Mi alzo, mi imita. Lo ringrazio ed esco.
Riaccendo il cellulare e chiamo la Petri. Risponde quasi subito.
– Abbiamo il cognome di Camilla. Camilla Sorresi. Domani mattina mi fai una ricerca veloce su di lei.
– Posso farla ora, sono ancora in ufficio. – Una pausa e poi, esitante: – Per l’IKEA sarebbe meglio informarci se lavora ancora lì. Se c’è ancora serviranno i suoi orari.
Sono impiccione se mi chiedo perché è ancora lì e non ha raggiunto il suo Nazareni? Ho la sensazione che ci sia un po’ di tensione fra loro. – Vai a casa. Domani mattina fai la ricerca e mi mandi con calma, all’IKEA vado nel pomeriggio.
– Va bene, commissario.
Sono appena arrivato a casa e ho tolto il giaccone quando prendendo il cellulare mi accorgo che Torrazzi ha lasciato un messaggio: MI CHIAMI?
È stata una lunga giornata, ho assoluto bisogno di una doccia, ma scorro i contatti fino al nome del mio medico legale preferito. Risponde subito: – Tutto bene?
– Sì. Sto cercando tracce.
– Domani è sabato.
Non capisco perché sia un’informazione importante.
– Preferirei non disturbare Issel di sabato, probabilmente è ebreo osservante. Pensavo di prendere un appuntamento per domenica e vorrei chiamarlo questa sera, non domani.

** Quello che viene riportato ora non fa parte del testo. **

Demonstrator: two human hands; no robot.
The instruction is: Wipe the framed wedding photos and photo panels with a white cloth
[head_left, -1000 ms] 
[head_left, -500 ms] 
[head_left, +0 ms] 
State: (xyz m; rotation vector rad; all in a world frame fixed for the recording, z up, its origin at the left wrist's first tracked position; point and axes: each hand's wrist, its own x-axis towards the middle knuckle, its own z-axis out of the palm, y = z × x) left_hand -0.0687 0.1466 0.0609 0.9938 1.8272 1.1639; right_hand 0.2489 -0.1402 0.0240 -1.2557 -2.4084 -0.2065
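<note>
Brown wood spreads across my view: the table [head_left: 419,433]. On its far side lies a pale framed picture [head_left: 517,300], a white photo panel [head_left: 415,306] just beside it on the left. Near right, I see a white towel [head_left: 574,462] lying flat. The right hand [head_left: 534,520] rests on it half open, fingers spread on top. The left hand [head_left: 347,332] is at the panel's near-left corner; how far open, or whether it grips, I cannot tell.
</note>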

– Ti mando un messaggio con il numero di telefono. No, lo chiamo e ti dico. Che orario preferisci?
– A sua scelta. Non ho impegni. – Una pausa. – Stai trovando qualche traccia?
Seguo l’istinto. – Domani cosa fai? Lavori urgenti? Famiglia?

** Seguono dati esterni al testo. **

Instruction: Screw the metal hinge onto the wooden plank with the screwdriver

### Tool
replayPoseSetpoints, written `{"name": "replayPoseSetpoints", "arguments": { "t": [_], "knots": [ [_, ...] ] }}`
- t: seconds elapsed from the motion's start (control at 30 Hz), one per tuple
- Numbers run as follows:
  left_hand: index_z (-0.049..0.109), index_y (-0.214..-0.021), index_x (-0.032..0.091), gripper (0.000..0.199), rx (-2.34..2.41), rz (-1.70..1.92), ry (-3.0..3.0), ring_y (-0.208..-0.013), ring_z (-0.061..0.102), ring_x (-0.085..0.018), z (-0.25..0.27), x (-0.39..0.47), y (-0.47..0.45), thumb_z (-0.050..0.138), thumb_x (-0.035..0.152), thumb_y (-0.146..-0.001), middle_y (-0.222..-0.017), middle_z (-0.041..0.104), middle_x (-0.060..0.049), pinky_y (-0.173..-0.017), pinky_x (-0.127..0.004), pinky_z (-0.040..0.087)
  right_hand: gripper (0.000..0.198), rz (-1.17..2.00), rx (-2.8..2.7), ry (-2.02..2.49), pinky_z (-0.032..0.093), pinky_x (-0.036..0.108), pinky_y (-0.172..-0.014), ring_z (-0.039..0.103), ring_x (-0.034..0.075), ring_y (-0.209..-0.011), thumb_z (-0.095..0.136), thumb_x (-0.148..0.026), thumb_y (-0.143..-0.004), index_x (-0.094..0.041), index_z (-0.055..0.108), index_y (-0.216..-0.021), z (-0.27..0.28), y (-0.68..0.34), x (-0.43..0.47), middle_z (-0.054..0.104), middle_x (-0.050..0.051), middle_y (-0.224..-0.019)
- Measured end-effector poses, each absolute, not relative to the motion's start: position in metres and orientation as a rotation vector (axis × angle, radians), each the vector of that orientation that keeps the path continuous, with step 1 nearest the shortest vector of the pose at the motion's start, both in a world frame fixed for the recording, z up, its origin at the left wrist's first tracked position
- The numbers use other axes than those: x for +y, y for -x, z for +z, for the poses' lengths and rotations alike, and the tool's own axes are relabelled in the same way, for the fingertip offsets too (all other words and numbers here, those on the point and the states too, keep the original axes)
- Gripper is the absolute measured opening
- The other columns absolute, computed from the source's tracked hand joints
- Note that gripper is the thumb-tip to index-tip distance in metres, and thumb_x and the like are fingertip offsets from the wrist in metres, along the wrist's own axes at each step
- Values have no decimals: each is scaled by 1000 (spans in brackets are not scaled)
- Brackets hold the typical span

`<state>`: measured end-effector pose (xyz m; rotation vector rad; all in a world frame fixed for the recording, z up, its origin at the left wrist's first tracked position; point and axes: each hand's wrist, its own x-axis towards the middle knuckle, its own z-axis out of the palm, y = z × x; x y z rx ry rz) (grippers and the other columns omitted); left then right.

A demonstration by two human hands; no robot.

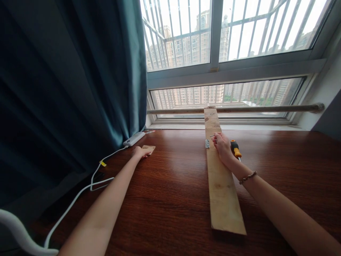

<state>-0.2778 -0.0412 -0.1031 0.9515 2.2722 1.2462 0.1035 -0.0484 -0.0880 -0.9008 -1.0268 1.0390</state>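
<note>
My left hand (139, 152) reaches out to the left side of the table, its fingers closed on the edge of a small flat light-brown piece of wood (149, 149). My right hand (223, 145) is over a long narrow wooden board (223, 188), pinching a small thin metal piece that looks like a screw (212, 136). Beside those fingers, a metal hinge (207, 143) sits at the board's left edge. A screwdriver (236, 148) with a black and yellow handle lies right of the hand, its shaft partly hidden behind the wrist.
The dark red-brown wooden table (170, 199) runs to a window with a horizontal rail (266, 109), near the board's far end. A white power strip (134, 139) and white cables (77, 196) lie at the left, beside a blue curtain (106, 71).
</note>
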Motion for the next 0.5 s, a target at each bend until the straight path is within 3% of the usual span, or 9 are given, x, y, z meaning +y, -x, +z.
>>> {"name": "replayPoseSetpoints", "arguments": {
  "t": [0.13,0.23,0.33,0.43,0.5],
  "knots": [
    [51,-54,13,27,2365,1017,-995,-69,62,-39,-106,-37,287,78,12,-48,-59,62,-20,-52,-35,39,17,1127,-854,873,27,21,-38,34,6,-42,49,-31,-75,-21,41,-64,-79,-107,-44,46,-5,-57],
    [52,-54,13,30,2396,981,-1055,-73,62,-41,-109,-38,291,80,17,-49,-57,61,-18,-55,-38,40,16,1246,-725,849,39,20,-42,42,7,-45,44,-21,-78,-21,40,-62,-65,-110,-45,47,-2,-58],
    [56,-70,12,35,2437,1055,-1155,-89,58,-44,-107,-43,286,82,19,-48,-69,63,-18,-63,-40,41,16,1353,-648,814,50,22,-52,54,10,-55,45,-14,-78,-21,42,-63,-50,-114,-56,53,1,-63],
    [56,-95,15,48,2398,1225,-1378,-99,55,-37,-95,-53,256,79,28,-55,-80,63,-12,-70,-39,42,17,1444,-588,784,55,25,-60,60,13,-66,42,-14,-82,-20,45,-67,-42,-114,-78,57,5,-71],
    [59,-99,19,41,2161,1365,-1613,-81,60,-27,-83,-69,216,73,33,-64,-71,61,-5,-68,-33,43,18,1555,-502,759,57,26,-64,62,15,-74,39,-19,-87,-18,47,-71,-40,-111,-96,58,9,-75]
  ]
}}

– Niente lavori urgenti e di stare in famiglia ho poca voglia, perché?
– A pranzo insieme, ma in un posto buono. E mi dai una mano.
A volte ho avuto il sospetto che leggesse nella mia testa, oggi è una di quelle, perché lo sento dire: – La trattoria di Cremeno? Non ci sono mai stato. Dicono che si mangi bene.
– Quando passo a prenderti?
– Nove e mezza, un quarto alle dieci. All’angolo fra via Cadorna e viale Brigata Bisagno.
Ho chiamato Issel, è d’accordo per domenica. Gli dico che accompagnerò il dottor Torrazzi, il medico legale che ha effettuato le autopsie.